Beefy Boxes and Bandwidth Generously Provided by pair Networks
more useful options
 
PerlMonks  

Re: curl without backticks and system() (updated x2)

by haukex (Abbot)
on Jan 29, 2017 at 22:59 UTC ( #1180578=note: print w/replies, xml ) Need Help??


in reply to curl without backticks and system()

Hi urbansumo,

Is using backticks and/or system() really that bad, ie is it ever appropriate to use backticks and what security issues does it pose if you do, or is it just considered sloppy (ie not purist) programming?

Questions about running external commands are asked often, and I've answered a few of them, but I'll take this opportunity to write on this topic more comprehensively.

Update 2017-01-31: I've added the section on "Streaming Output" at the bottom, and the TL;DR link. Update 2017-02-12: Added discussion of piped opens in appropriate places. The final IPC::Run example previously did not check for successful execution, it does now. A few other minor fixups in the text.

TL;DR: There are working code examples beginning in the section "The (Better) Alternatives". But you really should take the time to read about the potential security issues!

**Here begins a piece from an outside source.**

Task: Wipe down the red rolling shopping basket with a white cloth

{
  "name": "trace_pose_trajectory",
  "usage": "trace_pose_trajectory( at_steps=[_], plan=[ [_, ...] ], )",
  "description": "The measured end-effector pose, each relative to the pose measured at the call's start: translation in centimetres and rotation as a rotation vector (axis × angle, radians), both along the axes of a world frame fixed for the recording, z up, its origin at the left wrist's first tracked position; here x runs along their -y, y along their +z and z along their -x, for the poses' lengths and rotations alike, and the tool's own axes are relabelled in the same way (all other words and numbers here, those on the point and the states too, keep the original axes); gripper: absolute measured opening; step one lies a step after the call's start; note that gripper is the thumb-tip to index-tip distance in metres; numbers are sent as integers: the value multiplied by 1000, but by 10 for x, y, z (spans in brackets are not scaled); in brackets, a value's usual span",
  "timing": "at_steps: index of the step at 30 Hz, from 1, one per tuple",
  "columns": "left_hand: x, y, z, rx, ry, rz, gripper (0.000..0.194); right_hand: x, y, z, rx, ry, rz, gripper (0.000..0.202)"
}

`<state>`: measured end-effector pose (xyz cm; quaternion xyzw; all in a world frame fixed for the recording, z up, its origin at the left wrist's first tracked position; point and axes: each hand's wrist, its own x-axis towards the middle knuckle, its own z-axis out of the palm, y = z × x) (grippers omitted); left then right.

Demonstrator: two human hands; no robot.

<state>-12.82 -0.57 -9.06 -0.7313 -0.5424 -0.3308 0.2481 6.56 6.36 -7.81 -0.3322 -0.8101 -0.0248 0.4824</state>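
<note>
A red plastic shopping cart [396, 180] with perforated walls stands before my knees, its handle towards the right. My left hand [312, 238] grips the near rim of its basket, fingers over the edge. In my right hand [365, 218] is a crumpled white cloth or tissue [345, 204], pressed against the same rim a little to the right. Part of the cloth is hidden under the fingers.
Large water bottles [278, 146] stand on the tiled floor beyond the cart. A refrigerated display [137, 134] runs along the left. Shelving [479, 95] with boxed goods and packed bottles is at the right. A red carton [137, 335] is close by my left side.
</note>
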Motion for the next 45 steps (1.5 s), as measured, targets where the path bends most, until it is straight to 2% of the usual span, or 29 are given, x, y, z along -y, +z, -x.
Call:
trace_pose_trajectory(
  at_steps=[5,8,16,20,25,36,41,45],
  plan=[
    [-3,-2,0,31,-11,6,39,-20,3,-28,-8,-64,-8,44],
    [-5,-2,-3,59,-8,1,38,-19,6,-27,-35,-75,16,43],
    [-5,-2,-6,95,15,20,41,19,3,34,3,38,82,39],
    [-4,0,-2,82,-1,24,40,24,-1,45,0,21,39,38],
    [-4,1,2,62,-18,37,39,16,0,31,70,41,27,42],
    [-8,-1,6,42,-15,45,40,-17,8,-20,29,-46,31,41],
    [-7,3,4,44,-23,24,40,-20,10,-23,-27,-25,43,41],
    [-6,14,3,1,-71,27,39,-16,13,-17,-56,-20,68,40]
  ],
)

The Problems with system/exec, Backticks (`...`/qx), and Piped open

system/exec with only one string argument, backticks (`...` / qx/.../), and piped opens with one string argument (e.g. open my $fh, '-|', $cmd; and all its variants) all suffer from a security problem if you interpolate user input or anything derived from user input into them, because the command string is executed with sh -c STRING or its equivalent. Consider this somewhat contrived/silly example, but stuff like this does happen in the wild:

# WARNING: THIS CODE HAS A SECURITY HOLE print "Which file to show? "; chomp( my $f = <STDIN> ); die "bad filename" if $f=~/\.\./; # don't allow updirs system("cat /sharedfiles/$f")==0 or die "command failed, \$?=$?";

Now one might think that disallowing .. prevents someone from entering "../etc/passwd". But what if the user enters "; cat /etc/passwd", "; rm somefile", or worse? The shell will happily execute those commands - that's the security hole, and it's possible because the string is run by the shell, so the full syntax and power of the shell is available. Aside from security holes like this, it can also in some cases be very tricky to get quoting and escaping of whitespace right.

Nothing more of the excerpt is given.